**REQUIRED WORK:** In your answer, repeat each line of the data exactly.

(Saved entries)
★ ★ ★ ★

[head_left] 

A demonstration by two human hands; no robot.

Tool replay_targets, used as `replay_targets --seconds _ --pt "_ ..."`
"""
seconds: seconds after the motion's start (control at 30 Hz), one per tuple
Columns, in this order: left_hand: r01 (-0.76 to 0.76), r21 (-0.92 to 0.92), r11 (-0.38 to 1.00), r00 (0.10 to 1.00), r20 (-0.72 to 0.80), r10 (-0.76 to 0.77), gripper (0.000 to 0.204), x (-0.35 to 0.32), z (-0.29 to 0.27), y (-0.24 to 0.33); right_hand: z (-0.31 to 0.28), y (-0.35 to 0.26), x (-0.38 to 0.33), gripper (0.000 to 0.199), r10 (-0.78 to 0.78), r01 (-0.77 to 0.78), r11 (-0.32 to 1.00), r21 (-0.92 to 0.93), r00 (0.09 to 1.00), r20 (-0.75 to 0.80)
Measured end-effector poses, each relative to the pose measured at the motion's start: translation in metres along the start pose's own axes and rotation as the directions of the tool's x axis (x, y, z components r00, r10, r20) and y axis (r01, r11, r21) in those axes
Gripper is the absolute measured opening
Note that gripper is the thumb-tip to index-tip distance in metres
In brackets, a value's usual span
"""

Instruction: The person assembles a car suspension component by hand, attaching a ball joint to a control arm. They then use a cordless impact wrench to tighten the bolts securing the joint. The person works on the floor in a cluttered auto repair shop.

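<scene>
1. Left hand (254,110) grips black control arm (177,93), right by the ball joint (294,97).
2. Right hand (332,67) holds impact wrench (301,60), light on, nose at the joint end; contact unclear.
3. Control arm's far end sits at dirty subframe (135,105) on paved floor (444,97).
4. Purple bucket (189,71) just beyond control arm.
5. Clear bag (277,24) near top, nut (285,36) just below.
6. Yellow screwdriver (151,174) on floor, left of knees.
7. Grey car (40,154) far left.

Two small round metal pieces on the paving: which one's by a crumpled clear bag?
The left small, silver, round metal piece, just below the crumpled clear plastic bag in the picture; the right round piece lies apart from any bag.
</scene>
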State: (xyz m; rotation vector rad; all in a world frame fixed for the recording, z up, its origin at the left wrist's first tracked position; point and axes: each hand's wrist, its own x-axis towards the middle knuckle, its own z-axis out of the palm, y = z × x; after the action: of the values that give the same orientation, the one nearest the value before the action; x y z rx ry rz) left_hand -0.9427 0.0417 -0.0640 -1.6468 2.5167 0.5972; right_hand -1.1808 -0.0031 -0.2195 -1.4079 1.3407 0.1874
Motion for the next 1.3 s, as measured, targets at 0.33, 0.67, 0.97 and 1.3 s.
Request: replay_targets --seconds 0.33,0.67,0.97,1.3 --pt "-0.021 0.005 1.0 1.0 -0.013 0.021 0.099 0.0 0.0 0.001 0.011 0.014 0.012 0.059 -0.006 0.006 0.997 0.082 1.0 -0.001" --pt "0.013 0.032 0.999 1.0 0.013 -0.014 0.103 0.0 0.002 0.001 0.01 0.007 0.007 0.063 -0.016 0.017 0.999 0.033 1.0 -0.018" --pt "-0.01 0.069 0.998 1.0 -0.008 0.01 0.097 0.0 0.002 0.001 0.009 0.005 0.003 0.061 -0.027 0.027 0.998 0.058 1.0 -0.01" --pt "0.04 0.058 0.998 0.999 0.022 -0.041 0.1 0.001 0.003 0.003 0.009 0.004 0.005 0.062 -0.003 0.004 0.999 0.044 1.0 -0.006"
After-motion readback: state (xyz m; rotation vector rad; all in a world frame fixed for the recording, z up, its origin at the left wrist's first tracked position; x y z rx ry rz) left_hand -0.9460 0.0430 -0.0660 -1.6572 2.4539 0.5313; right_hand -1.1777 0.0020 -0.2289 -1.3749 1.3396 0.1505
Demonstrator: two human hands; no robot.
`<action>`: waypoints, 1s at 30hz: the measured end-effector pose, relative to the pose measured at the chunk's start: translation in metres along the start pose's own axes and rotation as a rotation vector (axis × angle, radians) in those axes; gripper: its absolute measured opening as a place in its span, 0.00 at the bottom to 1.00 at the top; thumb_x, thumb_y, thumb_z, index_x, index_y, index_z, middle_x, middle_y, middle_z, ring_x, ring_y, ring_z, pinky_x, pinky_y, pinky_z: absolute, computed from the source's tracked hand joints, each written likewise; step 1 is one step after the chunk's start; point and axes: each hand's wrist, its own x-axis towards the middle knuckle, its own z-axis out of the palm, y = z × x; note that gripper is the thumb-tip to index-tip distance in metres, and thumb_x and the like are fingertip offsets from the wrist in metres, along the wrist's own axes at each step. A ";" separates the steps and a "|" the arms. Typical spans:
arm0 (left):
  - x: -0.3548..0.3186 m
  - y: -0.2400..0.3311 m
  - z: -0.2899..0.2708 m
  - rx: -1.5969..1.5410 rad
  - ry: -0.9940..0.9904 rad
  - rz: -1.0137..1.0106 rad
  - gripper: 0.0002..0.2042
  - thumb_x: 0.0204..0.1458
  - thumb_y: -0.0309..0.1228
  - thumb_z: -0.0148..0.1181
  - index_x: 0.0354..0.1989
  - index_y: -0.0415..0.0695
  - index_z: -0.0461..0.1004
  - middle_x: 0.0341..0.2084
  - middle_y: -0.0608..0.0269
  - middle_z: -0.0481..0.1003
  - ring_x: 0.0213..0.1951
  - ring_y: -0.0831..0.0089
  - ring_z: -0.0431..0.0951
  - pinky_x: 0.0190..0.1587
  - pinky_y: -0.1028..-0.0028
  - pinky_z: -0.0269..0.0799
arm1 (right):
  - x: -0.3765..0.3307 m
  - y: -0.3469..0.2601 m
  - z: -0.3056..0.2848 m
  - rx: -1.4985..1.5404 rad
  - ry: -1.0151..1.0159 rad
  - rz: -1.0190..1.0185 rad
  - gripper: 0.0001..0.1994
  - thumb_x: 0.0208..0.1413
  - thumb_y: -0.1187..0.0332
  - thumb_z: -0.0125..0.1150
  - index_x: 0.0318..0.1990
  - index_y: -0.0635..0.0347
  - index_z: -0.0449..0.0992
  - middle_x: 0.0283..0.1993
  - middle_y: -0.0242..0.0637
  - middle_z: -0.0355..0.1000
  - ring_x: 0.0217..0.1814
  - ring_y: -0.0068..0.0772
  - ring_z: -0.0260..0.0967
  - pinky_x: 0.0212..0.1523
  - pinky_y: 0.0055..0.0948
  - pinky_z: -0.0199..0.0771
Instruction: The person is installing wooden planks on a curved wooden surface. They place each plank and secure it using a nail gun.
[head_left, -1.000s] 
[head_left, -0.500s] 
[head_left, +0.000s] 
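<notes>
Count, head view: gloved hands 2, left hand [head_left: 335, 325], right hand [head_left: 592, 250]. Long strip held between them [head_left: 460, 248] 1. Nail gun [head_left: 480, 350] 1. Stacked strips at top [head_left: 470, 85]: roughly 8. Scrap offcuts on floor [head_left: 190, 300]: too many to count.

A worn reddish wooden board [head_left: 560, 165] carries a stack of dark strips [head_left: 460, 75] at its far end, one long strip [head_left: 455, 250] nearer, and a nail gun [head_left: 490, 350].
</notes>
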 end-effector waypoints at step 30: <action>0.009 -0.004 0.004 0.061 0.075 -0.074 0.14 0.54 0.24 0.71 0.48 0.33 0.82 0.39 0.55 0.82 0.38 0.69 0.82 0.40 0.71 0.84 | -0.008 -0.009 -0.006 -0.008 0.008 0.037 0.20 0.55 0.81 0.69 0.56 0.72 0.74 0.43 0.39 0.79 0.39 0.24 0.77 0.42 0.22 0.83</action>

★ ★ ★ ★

**EXERCISE ANSWER:**
[head_left] 

A demonstration by two human hands; no robot.

Tool replay_targets, used as `replay_targets --seconds _ --pt "_ ..."`
"""
seconds: seconds after the motion's start (control at 30 Hz), one per tuple
Columns, in this order: left_hand: r01 (-0.76 to 0.76), r21 (-0.92 to 0.92), r11 (-0.38 to 1.00), r00 (0.10 to 1.00), r20 (-0.72 to 0.80), r10 (-0.76 to 0.77), gripper (0.000 to 0.204), x (-0.35 to 0.32), z (-0.29 to 0.27), y (-0.24 to 0.33); right_hand: z (-0.31 to 0.28), y (-0.35 to 0.26), x (-0.38 to 0.33), gripper (0.000 to 0.199), r10 (-0.78 to 0.78), r01 (-0.77 to 0.78), r11 (-0.32 to 1.00), r21 (-0.92 to 0.93), r00 (0.09 to 1.00), r20 (-0.75 to 0.80)
Measured end-effector poses, each relative to the pose measured at the motion's start: translation in metres along the start pose's own axes and rotation as the directions of the tool's x axis (x, y, z components r00, r10, r20) and y axis (r01, r11, r21) in those axes
Gripper is the absolute measured opening
Note that gripper is the thumb-tip to index-tip distance in metres
In brackets, a value's usual span
"""

Instruction: The person assembles a car suspension component by hand, attaching a ball joint to a control arm. They then use a cordless impact wrench to tighten the bolts securing the joint. The person works on the floor in a cluttered auto repair shop.

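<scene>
1. Left hand (254,110) grips black control arm (177,93), right by the ball joint (294,97).
2. Right hand (332,67) holds impact wrench (301,60), light on, nose at the joint end; contact unclear.
3. Control arm's far end sits at dirty subframe (135,105) on paved floor (444,97).
4. Purple bucket (189,71) just beyond control arm.
5. Clear bag (277,24) near top, nut (285,36) just below.
6. Yellow screwdriver (151,174) on floor, left of knees.
7. Grey car (40,154) far left.

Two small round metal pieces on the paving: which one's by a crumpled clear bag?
The left small, silver, round metal piece, just below the crumpled clear plastic bag in the picture; the right round piece lies apart from any bag.
</scene>
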State: (xyz m; rotation vector rad; all in a world frame fixed for the recording, z up, its origin at the left wrist's first tracked position; point and axes: each hand's wrist, its own x-axis towards the middle knuckle, its own z-axis out of the palm, y = z × x; after the action: of the values that give the same orientation, the one nearest the value before the action; x y z rx ry rz) left_hand -0.9427 0.0417 -0.0640 -1.6468 2.5167 0.5972; right_hand -1.1808 -0.0031 -0.2195 -1.4079 1.3407 0.1874
Motion for the next 1.3 s, as measured, targets at 0.33, 0.67, 0.97 and 1.3 s.
Request: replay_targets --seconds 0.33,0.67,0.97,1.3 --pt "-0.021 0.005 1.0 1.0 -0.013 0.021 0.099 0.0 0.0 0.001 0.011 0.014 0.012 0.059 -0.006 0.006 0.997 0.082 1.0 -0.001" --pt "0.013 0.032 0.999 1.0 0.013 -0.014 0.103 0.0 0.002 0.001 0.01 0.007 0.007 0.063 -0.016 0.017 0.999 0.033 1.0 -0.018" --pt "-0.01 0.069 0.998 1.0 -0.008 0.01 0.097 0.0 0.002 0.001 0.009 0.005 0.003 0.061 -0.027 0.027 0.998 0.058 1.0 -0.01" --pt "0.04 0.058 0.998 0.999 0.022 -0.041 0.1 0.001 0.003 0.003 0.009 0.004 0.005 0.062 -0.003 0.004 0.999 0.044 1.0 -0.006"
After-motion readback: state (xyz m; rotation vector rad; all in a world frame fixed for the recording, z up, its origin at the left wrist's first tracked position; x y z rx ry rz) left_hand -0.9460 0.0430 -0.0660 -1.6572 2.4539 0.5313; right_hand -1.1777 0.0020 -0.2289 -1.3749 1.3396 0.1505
Demonstrator: two human hands; no robot.
`<action>`: waypoints, 1s at 30hz: the measured end-effector pose, relative to the pose measured at the chunk's start: translation in metres along the start pose's own axes and rotation as a rotation vector (axis × angle, radians) in those axes; gripper: its absolute measured opening as a place in its span, 0.00 at the bottom to 1.00 at the top; thumb_x, thumb_y, thumb_z, index_x, index_y, index_z, middle_x, middle_y, middle_z, ring_x, ring_y, ring_z, pinky_x, pinky_y, pinky_z: absolute, computed from the source's tracked hand joints, each written likewise; step 1 is one step after the chunk's start; point and axes: each hand's wrist, its own x-axis towards the middle knuckle, its own z-axis out of the palm, y = z × x; note that gripper is the thumb-tip to index-tip distance in metres, and thumb_x and the like are fingertip offsets from the wrist in metres, along the wrist's own axes at each step. A ";" separates the steps and a "|" the arms. Typical spans:
arm0 (left):
  - x: -0.3548..0.3186 m
  - y: -0.2400..0.3311 m
  - z: -0.2899..0.2708 m
  - rx: -1.5969..1.5410 rad
  - ry: -0.9940..0.9904 rad
  - rz: -1.0137..1.0106 rad
  - gripper: 0.0002..0.2042
  - thumb_x: 0.0204..0.1458
  - thumb_y: -0.0309..0.1228
  - thumb_z: -0.0148..0.1181
  - index_x: 0.0354..0.1989
  - index_y: -0.0415..0.0695
  - index_z: -0.0461..0.1004
  - middle_x: 0.0341..0.2084
  - middle_y: -0.0608..0.0269
  - middle_z: -0.0481..0.1003
  - ring_x: 0.0213..0.1951
  - ring_y: -0.0831..0.0089
  - ring_z: -0.0431..0.0951
  - pinky_x: 0.0190..0.1587
  - pinky_y: -0.1028..-0.0028
  - pinky_z: -0.0269..0.0799
arm1 (right):
  - x: -0.3765..0.3307 m
  - y: -0.3469..0.2601 m
  - z: -0.3056..0.2848 m
  - rx: -1.4985..1.5404 rad
  - ry: -1.0151..1.0159 rad
  - rz: -1.0190..1.0185 rad
  - gripper: 0.0001..0.1994
  - thumb_x: 0.0208..0.1413
  - thumb_y: -0.1187..0.0332
  - thumb_z: -0.0125..0.1150
  - index_x: 0.0318..0.1990
  - index_y: -0.0635..0.0347
  - index_z: -0.0449..0.0992
  - middle_x: 0.0283..0.1993
  - middle_y: -0.0242..0.0637
  - middle_z: -0.0355..0.1000
  - ring_x: 0.0217..0.1814
  - ring_y: -0.0068..0.0772
  - ring_z: -0.0260..0.0967
  - pinky_x: 0.0212..0.1523
  - pinky_y: 0.0055..0.0948
  - pinky_z: -0.0199..0.0771
Instruction: The person is installing wooden planks on a curved wooden surface. They place each plank and secure it using a nail gun.
[head_left, -1.000s] 
[head_left, -0.500s] 
[head_left, +0.000s] 
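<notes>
Count, head view: gloved hands 2, left hand [head_left: 335, 325], right hand [head_left: 592, 250]. Long strip held between them [head_left: 460, 248] 1. Nail gun [head_left: 480, 350] 1. Stacked strips at top [head_left: 470, 85]: roughly 8. Scrap offcuts on floor [head_left: 190, 300]: too many to count.

A worn reddish wooden board [head_left: 560, 165] carries a stack of dark strips [head_left: 460, 75] at its far end, one long strip [head_left: 455, 250] nearer, and a nail gun [head_left: 490, 350].
</notes>
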 end-effector waypoints at step 30: <action>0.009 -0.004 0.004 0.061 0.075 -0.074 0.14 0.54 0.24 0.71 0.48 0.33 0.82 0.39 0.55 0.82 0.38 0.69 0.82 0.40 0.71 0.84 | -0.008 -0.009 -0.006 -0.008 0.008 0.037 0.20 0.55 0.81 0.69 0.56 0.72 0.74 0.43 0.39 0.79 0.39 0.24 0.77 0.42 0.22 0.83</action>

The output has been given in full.